ニッケイ新聞 2009年6月19日付け ブラジル日系社会は六月十八日、日本移民百一周年となる「移民の日」を迎えた。今年も聖市内各所で恒例の慰霊行事が営まれ、出席者らは先人へ感謝の思いを捧げた。百周年を祝った一年が過ぎ、新たな世紀へと入ったコロニアの歴史。節目の一日の表情を伝える。 ■130人集い先駆者慰霊ミサ=過去と未来へ感謝と祈り 日本人ブラジル移民百一周年を迎え、六月十八日午前八時から「先駆者慰霊ミサ」(ブラジル日本文化福祉協会、日伯司牧協会共催)が、聖市ジョン・メンデス広場のサンゴンサーロ教会で厳かに執り行われた。「移民の日」最初の記念行事には、教会が埋まる約百三十人が参列し「ブラジルを作りこの地に眠った先人へ、またこれからの日系社会のために」(司祭)神に祈りを捧げた。◎ ◎連日の寒さが和らぎ穏やかな日差しに恵まれ、ロウレンソ主任司祭らによってミサが執り行われた。聖歌や祈りを交えながら、朗らかな雰囲気で進められた。マタイによる福音書六章七節から十五節までが福音朗読され、続いてアレシオ司祭は日本語で説教を行い、日本人の祈り深い心を例にあげ、祈ることの大事さを説いた。「共同祈願」では、出席した木多喜八郎文協会長、森口イナシオ援協会長、松尾治百周年協会執行委員長、丸橋次郎在聖首席領事らが、日系社会、日伯社会、また困難な状況にあるデカセギ、すべての青少年の安泰を祈った。「感謝の典礼」で参列者たちは「平和のあいさつ」として握手や抱擁をかわし、聖体拝領を受けてミサが終わった。参加者の中には老人の姿も多く、同教会に通い半世紀という錦田やす子さん(92、二世)は、「日系社会がこれからも大切にされていくように願いました」と杖をついて参加していた。ミサ終了後は、聖母婦人会(畑中アリセ会長)らによって用意されたカフェと軽食を囲んだ。同婦人会会員の中矢キサさん(88、福島)は、五十年近く、毎年慰霊ミサに参加している。「この日を忘れちゃいけない。子弟に日本文化や日本語を伝えていくのは難しいけれど、これからも繁栄していって欲しい」。文協会長として移民百一周年を迎えた木多さんは、ニッケイ新聞の取材に対して「初期移民がいなければ私たちは存在していないし、ブラジルも違った国になっているだろう」と先人らに感謝し、「百周年は全伯で祝賀され、日系への認識がさらに上がった。新文協会長として、これからもっと日本文化を広め、より多くの日系人を活動に取り込んでいきたい」と話していた。

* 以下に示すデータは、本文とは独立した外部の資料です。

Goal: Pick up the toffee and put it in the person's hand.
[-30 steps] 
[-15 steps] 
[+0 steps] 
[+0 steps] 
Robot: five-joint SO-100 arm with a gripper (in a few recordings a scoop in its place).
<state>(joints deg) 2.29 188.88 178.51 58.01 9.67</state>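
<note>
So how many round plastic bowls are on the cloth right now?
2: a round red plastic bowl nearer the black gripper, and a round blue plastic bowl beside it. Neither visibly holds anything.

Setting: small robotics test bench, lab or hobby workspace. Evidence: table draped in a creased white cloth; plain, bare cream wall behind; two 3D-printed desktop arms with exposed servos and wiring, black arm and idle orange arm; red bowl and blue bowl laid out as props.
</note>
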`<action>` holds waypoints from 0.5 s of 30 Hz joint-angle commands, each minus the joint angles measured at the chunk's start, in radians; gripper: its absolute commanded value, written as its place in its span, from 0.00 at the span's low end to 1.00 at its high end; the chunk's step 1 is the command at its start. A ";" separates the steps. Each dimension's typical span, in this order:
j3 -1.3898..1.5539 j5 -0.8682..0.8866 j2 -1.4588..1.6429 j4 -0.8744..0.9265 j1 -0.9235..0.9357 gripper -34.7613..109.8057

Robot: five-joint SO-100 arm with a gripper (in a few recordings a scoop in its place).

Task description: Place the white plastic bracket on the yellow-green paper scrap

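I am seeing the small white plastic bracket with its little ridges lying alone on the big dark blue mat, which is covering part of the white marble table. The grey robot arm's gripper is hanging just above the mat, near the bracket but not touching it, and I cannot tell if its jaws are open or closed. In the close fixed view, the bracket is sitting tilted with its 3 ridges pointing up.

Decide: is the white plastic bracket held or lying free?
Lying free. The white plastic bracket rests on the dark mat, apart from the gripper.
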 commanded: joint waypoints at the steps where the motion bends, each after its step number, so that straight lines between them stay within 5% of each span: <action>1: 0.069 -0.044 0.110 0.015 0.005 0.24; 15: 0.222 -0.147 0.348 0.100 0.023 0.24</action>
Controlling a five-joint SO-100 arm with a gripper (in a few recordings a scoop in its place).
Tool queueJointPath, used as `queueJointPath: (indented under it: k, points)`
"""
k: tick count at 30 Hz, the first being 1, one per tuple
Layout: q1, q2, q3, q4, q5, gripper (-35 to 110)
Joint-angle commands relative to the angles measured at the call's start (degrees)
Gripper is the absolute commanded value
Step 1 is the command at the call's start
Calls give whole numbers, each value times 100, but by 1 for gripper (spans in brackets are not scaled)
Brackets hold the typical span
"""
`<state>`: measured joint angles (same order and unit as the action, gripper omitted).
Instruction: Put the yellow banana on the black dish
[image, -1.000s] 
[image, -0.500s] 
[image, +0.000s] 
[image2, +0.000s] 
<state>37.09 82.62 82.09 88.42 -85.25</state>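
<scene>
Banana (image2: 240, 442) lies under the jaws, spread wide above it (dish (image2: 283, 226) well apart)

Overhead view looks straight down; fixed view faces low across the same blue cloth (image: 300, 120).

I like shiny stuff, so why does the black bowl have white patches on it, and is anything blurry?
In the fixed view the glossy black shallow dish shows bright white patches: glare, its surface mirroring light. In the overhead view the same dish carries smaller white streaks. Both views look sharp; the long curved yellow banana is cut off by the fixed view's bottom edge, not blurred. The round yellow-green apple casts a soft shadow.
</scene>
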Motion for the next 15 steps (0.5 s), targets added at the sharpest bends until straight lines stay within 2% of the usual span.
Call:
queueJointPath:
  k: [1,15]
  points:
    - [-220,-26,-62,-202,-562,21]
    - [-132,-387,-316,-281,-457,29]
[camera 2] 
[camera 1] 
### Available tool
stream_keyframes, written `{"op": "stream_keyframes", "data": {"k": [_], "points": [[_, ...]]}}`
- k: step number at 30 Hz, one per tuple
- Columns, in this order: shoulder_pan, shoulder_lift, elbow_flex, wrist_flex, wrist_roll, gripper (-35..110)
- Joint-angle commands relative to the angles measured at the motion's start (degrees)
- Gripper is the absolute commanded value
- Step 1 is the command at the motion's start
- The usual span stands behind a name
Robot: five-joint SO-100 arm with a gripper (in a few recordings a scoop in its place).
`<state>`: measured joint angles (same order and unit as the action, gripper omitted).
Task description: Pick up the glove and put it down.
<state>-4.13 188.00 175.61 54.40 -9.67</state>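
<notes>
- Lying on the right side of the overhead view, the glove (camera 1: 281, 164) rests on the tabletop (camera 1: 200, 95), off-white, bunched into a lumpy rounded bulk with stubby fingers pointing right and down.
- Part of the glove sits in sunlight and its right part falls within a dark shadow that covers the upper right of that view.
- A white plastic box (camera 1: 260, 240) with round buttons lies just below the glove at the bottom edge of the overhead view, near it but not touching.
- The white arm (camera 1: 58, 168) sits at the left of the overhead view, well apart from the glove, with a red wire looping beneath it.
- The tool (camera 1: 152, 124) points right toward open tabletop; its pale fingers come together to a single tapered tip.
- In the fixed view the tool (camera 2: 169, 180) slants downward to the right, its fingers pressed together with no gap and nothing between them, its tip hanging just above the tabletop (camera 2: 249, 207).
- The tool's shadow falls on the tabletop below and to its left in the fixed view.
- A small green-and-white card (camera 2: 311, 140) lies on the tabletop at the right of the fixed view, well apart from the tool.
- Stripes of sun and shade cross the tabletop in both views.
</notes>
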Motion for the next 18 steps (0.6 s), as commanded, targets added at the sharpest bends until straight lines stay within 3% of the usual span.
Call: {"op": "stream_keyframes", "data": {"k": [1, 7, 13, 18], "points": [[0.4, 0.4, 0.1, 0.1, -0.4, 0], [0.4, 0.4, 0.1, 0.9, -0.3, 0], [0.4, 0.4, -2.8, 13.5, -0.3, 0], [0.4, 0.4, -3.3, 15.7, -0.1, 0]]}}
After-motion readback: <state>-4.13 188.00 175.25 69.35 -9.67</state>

ニッケイ新聞 2009年6月19日付け ブラジル日本都道府県人連合会(県連、与儀昭雄会長)は十八日午前十時半から、聖市イビラプエラ公園の開拓先没者慰霊碑前で、「ブラジル日本移民百一周年慰霊法要」を執り行った。県人会、日系団体代表ら約百人が列席した。法要はブラジル仏教連合会(采川道昭会長)が取り仕切った。はじめにあいさつした与儀会長は、「笠戸丸移民に始まり、幾多の苦労を経て、日系社会は今や六世の時代になりました」と先人へ報告し、「開拓者に感謝したい」と語った。着任後、移民の日行事に初めて出席した大部一秋在サンパウロ日本国総領事は、「百一年前に笠戸丸が到着し、サントスで歴史が開かれた。おかげさまで大先輩が築いた道の上を歩いています」と先人の功績を称えた。慰霊碑前には各県人会の先没者名を記した過去帳が並べられた。導師を務めた采川仏連会長は、「我々の命は先祖あってのもの。先亡開拓者への供養と感謝の気持ちを絶やさないことで恩に報いたい」と話した。読経が響く中、出席者が一人一人焼香をした。輝千代会会主で、在伯奈良県人会理事の池本輝千代さんは、百年祭で開拓者に捧げる盆踊りを指導したことを振り返り、「百年祭のことを思い出しました。五歳から九十二歳まで踊ってくれた。先祖やみなさんにありがとうと言いたい」と話していた。